### EXERCISE DETAILS
Below are lines of data; restate word for word those running from the line containing "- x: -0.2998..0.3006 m" to the line containing "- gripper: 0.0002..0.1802", inclusive, and no others.

** ENTRIES SUPPLIED follows **

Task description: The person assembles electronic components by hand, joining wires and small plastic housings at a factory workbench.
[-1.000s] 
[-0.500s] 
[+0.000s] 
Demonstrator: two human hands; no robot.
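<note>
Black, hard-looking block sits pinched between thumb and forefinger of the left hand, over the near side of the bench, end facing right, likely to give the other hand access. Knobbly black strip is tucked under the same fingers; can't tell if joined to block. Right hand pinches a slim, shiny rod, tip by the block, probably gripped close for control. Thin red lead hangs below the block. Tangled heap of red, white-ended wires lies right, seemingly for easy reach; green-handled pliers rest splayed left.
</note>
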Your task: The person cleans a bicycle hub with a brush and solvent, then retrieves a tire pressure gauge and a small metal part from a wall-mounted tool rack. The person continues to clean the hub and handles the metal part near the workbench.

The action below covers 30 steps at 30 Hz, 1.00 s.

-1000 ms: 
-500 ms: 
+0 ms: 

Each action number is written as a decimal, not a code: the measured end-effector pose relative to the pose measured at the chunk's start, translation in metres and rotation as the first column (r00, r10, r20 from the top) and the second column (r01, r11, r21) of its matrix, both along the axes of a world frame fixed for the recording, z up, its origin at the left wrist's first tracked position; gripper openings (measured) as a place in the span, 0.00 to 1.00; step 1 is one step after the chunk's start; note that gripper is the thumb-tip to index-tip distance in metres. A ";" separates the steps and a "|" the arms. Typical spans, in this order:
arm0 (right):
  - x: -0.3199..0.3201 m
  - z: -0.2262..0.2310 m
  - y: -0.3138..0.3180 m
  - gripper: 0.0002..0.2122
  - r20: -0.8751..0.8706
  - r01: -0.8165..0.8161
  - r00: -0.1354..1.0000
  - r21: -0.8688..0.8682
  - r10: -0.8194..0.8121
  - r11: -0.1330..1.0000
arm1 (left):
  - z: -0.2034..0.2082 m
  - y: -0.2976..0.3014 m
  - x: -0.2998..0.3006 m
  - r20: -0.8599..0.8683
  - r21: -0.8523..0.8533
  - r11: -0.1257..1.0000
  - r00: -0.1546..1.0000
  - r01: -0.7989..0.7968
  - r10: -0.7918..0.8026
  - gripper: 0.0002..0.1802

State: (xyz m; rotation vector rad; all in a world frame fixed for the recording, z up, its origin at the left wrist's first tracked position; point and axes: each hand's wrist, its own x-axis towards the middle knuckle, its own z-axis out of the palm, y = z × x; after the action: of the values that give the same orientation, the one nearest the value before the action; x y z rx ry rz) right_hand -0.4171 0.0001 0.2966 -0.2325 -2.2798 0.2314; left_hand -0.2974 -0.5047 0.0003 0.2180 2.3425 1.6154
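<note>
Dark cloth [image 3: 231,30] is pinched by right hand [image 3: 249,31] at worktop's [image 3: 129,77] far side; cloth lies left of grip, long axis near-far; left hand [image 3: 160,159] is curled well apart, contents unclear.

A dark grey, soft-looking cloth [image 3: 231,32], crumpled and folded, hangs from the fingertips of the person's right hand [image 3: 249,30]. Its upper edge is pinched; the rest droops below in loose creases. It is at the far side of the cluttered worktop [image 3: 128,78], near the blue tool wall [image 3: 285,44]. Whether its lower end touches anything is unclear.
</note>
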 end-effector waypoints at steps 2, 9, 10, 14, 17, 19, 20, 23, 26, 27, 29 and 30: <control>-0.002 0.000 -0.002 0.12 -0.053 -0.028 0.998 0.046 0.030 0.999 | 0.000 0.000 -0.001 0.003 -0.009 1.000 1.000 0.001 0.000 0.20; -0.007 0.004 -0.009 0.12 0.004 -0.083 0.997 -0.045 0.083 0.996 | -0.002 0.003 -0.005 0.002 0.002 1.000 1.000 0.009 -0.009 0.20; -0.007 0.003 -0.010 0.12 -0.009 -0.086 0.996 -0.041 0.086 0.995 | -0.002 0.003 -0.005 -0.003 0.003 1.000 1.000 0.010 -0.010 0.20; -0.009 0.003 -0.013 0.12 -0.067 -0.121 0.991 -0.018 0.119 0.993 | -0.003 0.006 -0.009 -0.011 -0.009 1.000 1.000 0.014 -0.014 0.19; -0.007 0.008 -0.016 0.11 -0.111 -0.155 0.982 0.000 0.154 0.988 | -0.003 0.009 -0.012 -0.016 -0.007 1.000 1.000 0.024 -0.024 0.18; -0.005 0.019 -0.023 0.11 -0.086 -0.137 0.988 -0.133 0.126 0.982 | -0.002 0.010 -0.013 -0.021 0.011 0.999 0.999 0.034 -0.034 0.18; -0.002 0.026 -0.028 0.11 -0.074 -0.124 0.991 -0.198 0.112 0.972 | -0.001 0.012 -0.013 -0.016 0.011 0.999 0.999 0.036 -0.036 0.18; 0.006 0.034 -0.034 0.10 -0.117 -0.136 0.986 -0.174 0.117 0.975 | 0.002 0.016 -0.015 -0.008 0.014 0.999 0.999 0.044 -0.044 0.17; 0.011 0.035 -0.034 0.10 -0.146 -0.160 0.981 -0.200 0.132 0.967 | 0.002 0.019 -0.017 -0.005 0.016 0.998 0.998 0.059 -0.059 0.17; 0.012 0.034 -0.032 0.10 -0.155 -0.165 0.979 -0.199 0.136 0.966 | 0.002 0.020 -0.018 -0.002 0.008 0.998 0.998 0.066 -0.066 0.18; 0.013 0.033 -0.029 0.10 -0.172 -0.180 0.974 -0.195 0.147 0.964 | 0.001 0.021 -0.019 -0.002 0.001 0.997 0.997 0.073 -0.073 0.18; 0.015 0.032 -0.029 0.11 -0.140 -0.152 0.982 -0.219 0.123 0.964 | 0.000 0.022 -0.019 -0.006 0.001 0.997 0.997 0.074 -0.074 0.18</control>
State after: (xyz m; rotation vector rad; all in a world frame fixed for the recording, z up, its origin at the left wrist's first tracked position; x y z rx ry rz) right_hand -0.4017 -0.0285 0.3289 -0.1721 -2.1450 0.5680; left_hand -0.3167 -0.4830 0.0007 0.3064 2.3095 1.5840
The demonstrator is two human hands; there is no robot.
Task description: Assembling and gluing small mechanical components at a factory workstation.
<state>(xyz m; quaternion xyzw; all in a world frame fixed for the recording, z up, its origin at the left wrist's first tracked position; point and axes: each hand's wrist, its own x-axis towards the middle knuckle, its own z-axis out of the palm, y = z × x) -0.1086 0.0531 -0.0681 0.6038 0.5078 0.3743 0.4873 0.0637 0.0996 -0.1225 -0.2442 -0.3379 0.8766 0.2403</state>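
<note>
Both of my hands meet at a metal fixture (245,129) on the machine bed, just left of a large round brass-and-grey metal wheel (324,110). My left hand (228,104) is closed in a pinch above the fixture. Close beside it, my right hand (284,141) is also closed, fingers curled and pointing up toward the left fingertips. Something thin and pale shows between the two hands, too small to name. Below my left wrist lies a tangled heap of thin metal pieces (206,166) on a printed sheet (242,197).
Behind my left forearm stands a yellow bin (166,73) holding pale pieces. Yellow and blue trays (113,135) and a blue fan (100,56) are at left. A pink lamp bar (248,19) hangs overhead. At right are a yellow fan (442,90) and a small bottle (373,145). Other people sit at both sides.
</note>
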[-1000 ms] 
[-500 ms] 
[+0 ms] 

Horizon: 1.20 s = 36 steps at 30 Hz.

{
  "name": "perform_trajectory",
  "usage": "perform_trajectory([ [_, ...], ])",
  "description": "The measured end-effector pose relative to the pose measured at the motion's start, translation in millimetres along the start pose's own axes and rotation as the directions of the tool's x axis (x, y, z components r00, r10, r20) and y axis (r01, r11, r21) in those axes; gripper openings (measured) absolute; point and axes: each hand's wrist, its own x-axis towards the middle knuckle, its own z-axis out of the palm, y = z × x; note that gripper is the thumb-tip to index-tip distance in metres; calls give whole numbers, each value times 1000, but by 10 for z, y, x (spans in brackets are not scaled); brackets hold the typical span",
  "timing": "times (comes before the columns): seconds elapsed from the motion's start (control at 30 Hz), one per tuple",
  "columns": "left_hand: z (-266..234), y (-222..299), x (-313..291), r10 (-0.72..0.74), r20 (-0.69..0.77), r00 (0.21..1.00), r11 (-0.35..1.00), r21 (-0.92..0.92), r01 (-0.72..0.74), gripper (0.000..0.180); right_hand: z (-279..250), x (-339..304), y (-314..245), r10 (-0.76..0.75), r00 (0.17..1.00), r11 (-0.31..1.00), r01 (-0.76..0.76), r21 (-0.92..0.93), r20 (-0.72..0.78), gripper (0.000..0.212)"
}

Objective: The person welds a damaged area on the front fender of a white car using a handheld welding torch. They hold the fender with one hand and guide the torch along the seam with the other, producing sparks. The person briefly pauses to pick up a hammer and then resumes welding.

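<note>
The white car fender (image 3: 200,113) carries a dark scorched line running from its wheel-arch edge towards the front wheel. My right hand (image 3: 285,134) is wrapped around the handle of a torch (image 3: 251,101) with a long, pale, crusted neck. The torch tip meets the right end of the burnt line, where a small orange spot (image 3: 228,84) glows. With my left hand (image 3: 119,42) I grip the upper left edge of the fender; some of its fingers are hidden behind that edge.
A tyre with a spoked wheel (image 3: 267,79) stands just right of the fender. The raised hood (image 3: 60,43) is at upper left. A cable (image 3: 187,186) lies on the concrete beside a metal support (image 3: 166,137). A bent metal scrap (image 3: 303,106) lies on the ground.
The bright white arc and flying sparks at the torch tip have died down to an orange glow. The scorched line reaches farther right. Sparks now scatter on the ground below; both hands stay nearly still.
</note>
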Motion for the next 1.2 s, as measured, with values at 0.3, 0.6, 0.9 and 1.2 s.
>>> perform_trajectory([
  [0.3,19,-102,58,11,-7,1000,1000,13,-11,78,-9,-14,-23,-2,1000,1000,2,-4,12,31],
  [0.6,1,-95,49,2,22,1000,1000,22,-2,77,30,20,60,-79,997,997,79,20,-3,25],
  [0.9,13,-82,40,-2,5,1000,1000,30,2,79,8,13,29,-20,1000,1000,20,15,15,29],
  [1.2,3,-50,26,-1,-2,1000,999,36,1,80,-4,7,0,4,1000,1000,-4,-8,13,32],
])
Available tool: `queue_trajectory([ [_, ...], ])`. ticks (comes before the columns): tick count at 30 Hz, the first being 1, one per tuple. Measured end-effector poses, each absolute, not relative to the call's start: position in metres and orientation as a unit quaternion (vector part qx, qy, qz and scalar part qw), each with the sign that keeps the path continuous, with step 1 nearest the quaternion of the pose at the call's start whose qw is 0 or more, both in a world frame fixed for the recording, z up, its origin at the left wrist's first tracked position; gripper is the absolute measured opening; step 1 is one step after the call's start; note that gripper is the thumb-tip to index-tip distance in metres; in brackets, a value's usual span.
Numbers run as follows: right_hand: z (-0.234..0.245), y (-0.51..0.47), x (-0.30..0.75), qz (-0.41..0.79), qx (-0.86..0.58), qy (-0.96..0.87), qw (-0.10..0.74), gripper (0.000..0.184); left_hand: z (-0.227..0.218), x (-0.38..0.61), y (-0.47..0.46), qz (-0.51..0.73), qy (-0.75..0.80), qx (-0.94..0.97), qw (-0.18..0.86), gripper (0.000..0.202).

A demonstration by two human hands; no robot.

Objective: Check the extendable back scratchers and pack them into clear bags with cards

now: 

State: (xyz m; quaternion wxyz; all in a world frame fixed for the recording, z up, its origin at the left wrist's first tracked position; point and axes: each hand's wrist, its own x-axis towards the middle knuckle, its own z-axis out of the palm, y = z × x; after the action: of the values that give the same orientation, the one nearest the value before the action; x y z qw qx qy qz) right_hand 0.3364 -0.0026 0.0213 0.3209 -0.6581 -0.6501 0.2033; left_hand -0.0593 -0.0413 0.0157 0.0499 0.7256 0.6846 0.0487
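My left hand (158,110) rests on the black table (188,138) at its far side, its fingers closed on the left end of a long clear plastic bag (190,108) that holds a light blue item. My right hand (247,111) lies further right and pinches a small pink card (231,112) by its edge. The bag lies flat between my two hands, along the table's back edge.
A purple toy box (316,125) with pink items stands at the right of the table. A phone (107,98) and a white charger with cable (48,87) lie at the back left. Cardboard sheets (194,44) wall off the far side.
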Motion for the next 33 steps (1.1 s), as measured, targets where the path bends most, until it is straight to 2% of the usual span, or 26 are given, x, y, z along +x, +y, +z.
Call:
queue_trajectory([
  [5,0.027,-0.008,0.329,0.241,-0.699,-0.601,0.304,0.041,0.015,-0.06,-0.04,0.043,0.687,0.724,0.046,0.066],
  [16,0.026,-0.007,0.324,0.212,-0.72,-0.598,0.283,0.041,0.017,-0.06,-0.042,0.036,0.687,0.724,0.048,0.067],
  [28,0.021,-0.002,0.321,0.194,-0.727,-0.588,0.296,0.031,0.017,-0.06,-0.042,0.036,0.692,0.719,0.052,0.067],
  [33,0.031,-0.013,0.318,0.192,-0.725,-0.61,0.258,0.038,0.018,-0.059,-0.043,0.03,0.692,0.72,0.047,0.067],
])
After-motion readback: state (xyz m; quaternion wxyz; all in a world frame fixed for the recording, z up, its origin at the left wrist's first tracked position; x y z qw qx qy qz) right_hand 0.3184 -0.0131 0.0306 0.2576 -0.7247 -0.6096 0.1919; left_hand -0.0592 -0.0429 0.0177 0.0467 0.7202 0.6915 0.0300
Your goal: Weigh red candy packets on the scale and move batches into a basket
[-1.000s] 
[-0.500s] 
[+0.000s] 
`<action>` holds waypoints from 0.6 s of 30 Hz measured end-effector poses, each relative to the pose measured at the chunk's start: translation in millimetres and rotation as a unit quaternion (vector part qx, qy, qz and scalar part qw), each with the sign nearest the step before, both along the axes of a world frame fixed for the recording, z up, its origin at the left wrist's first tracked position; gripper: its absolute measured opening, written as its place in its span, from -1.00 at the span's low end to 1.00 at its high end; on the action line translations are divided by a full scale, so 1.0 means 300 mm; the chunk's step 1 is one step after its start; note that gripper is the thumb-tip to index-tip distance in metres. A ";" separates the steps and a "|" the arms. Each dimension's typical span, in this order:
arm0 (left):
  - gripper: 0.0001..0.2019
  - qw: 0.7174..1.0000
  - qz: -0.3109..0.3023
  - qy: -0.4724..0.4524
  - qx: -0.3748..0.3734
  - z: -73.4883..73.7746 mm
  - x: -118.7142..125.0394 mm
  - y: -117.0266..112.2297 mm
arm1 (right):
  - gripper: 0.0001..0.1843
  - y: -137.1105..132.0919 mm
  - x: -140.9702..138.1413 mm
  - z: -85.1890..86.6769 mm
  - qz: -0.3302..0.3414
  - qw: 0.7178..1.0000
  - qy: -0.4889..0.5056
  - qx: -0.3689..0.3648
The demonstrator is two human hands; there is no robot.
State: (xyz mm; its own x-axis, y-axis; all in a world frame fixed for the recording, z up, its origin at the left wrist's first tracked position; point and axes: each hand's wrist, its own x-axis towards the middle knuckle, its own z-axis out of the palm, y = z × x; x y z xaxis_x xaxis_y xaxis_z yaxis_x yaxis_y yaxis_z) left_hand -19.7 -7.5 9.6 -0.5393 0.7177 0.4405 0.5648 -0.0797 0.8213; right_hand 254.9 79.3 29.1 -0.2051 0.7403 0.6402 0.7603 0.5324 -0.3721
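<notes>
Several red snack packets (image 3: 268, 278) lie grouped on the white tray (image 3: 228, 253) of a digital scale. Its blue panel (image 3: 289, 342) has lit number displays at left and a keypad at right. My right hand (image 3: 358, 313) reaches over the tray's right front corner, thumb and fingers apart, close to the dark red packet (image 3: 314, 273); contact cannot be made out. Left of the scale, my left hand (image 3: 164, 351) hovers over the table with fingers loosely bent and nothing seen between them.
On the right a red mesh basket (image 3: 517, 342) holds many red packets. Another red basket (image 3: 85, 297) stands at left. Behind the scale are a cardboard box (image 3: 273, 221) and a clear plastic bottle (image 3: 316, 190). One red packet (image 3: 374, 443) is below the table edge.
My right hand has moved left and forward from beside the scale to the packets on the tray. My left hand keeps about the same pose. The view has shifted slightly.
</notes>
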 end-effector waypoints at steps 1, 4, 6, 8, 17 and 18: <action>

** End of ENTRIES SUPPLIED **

### ANSWER SECTION
  - x: -0.2998..0.3006 m
  - r20: -0.8599..0.8683
  - r21: -0.8523..0.8533
  - r11: -0.1257..1.0000
  - r00: -0.1546..1.0000
  - r01: -0.7989..0.7968
  - r10: -0.7918..0.8026
  - gripper: 0.0002..0.1802

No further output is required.